NVidia Tegra ULP GeForce Speculation

Discussion in 'Mobile Graphics Architectures and IP' started by TimothyFarrar, Feb 13, 2009.

  1. TimothyFarrar

    Regular

    Joined:
    Nov 7, 2007
    Messages:
    427
    Likes Received:
    0
    Location:
    Santa Clara, CA
    Anyone have any speculation as to NVidia Tegra ULP GeForce architecture and how this will compare in power and performance to PowerVR SGX?
     
  2. Arun

    Arun Unknown.
    Moderator Legend Veteran

    Joined:
    Aug 28, 2002
    Messages:
    5,023
    Likes Received:
    302
    Location:
    UK
    Ask me that on wednesday/thursday and hopefully I'll be able to answer a bit better than I can right now... :) I don't think it's possible to get truly objective *and* comparable power consumption data from handheld companies in practice, so for the sake of objectivity I don't think I'd ever want to comment on that though.

    Here's what one of their presentation says architecture-wise:
    And another page for performance:
    i.e. it's 2 TMUs @ 120MHz with single-cycle 5xCSAA (which is 2xMSAA with 3 extra coverage samples).
     
  3. Ailuros

    Ailuros Epsilon plus three
    Legend Subscriber

    Joined:
    Feb 7, 2002
    Messages:
    9,445
    Likes Received:
    181
    Location:
    Chania
    Is that highest end variant or will there be another one?

    Anyway 5xCSAA is just fine for the screen sizes it's aimed for. The most interesting part is the 8x AF bit.

    Before anyone says it, games on mobile devices hardly ever enable AA or AF in games (I think the latest q3a mobile version has an option for enabling AA though). I wonder if Tegra's TMUs are strong enough to handle AF or if it's just a bandwidth constrained scenario as Q3A on mobile devices typically is.

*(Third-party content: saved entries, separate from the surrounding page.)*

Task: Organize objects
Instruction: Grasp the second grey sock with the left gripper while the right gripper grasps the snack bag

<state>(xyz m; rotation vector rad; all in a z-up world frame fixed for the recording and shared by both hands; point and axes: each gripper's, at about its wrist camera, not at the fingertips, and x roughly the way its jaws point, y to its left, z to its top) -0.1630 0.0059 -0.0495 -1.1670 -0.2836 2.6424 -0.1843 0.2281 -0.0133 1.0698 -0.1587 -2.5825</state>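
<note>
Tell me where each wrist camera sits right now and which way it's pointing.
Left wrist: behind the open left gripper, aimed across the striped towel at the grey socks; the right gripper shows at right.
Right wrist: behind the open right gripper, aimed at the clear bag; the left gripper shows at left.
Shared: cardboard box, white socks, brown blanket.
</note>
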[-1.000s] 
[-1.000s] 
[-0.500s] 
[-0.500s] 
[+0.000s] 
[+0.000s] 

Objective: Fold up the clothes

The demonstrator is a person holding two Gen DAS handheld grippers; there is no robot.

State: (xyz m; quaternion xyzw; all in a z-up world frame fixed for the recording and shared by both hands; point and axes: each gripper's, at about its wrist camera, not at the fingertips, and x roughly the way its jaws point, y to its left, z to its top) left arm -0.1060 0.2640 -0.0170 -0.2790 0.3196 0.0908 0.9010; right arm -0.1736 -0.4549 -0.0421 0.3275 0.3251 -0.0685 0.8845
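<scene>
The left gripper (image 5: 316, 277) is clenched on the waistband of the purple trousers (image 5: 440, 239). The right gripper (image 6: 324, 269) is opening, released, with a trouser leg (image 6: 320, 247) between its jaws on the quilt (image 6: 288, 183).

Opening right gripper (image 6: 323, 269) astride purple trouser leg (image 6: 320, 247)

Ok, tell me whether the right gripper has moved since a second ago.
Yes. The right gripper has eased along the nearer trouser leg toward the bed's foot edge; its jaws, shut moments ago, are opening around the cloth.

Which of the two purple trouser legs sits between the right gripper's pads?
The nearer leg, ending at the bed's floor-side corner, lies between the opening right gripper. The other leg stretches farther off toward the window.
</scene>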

    As for the critical comments in the first quote: I've heard better excuses in my lifetime than those LOL :D
     
  4. CarstenS

    Veteran Subscriber

    Joined:
    May 31, 2002
    Messages:
    4,934
    Likes Received:
    2,264
    Location:
    Germany
    Would 1x MSAA +4 Coverage-Samples save any significant portion of the ROPs - apart from being some kind of "lame"?
     
  5. Arun

    Arun Unknown.
    Moderator Legend Veteran

    Joined:
    Aug 28, 2002
    Messages:
    5,023
    Likes Received:
    302
    Location:
    UK
    That's the APX 2500, but it looks like the SKUs for the chip are being shuffled around a little bit (type 'APX 2600' in Google, look at the cached entry, and go to 'Specifications' to see what I mean) and I have no idea what the clock speeds for all of them will turn out to be, especially not for the 3D part.

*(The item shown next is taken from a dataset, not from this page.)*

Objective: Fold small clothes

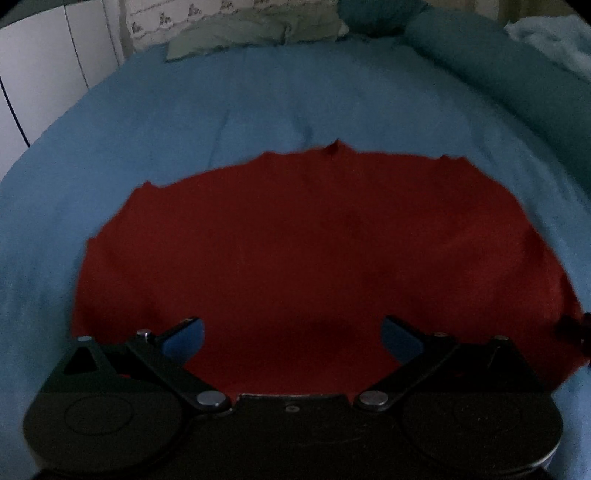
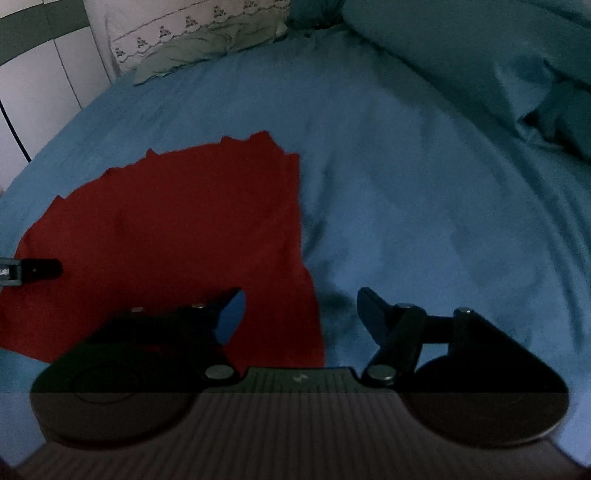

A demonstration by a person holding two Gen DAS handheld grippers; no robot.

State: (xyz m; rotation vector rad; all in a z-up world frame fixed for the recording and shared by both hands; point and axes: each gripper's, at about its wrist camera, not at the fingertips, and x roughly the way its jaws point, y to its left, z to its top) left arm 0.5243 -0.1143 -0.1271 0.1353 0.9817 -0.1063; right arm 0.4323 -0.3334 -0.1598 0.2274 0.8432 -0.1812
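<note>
A red garment (image 1: pixel 295 251) lies spread flat on a blue bedsheet (image 1: pixel 258 103). My left gripper (image 1: pixel 293 339) is open and empty, hovering over the garment's near edge. In the right wrist view the red garment (image 2: pixel 177 229) lies to the left on the bedsheet (image 2: pixel 424 192). My right gripper (image 2: pixel 301 317) is open and empty, straddling the garment's right near edge: the left finger over red cloth, the right finger over the sheet. The tip of the left gripper (image 2: pixel 33 271) shows at the far left edge. A dark bit of the right gripper (image 1: pixel 574 328) shows at the left view's right edge.
A pale green cloth (image 1: pixel 251 37) lies at the bed's far end, by a white embroidered fabric (image 2: pixel 177 26). Rumpled teal bedding (image 1: pixel 491 62) is heaped at the far right. A white cabinet (image 1: pixel 44 62) stands to the left of the bed.
</note>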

    Chip-wise, this will likely be the highest-end 65nm chip before they go to 40nm. There was a lower-end chip in the pipeline according to what I heard several times, but I don't know what's happening to that. If it still exists, you'd expect it to have started sampling some time ago.

    As for 1xMSAA + 4xCSAA, I don't think that makes theoretical sense given how CSAA works... :) The CSAA samples need to be able to choose between at least two colours, unless you're thinking of doing some weird semi-but-not-really-Quincunx stuff that uses the data of adjacent pixels? That'd seem very complex to me, and I hope nobody ever gets the idea of doing something so crazy...
     
  6. Ailuros

    Ailuros Epsilon plus three
    Legend Subscriber

    Joined:
    Feb 7, 2002
    Messages:
    9,445
    Likes Received:
    181
    Location:
    Chania
  7. TimothyFarrar

    Regular

    Joined:
    Nov 7, 2007
    Messages:
    427
    Likes Received:
    0
    Location:
    Santa Clara, CA
    The AA and AF seems a little insane to me given the relatively ultra tiny pixels of these portable screens, unless that feature set is for those looking to run regular desktop sized displays from portable devices.
     
  8. Ailuros

    Ailuros Epsilon plus three
    Legend Subscriber

    Joined:
    Feb 7, 2002
    Messages:
    9,445
    Likes Received:
    181
    Location:
    Chania
    The primary moot point for current mobile phone games is that textures are usually of abysmally low quality due to memory footprint constrictions. Anything over bilinear will improve things slightly, but it won't make a huge difference either.

    I've played Q3A mobile on a 320*240 screen and I can't make out what the texture sizes are at in that one, yet they're definitely higher than in most other mobile games. I still noticed though the lack of AF.

    With AA it gets a wee bit trickier, since one might say that it's not absolutely necessary for games for a small form factor device (which is highly debatable IMO also), but you will need it for stuff like advanced UIs amongst others as of course for things like OpenVG where you'd need something around 16x sample AA to get the content to a decent aa'ed level. A menu with rolling icons is about enough to show you that AA can make a significant difference even on a < 3" screen.
     
  9. iwod

    Newcomer

    Joined:
    Jun 3, 2004
    Messages:
    179
    Likes Received:
    1
    So any idea how it will perform against PowerVR SGX?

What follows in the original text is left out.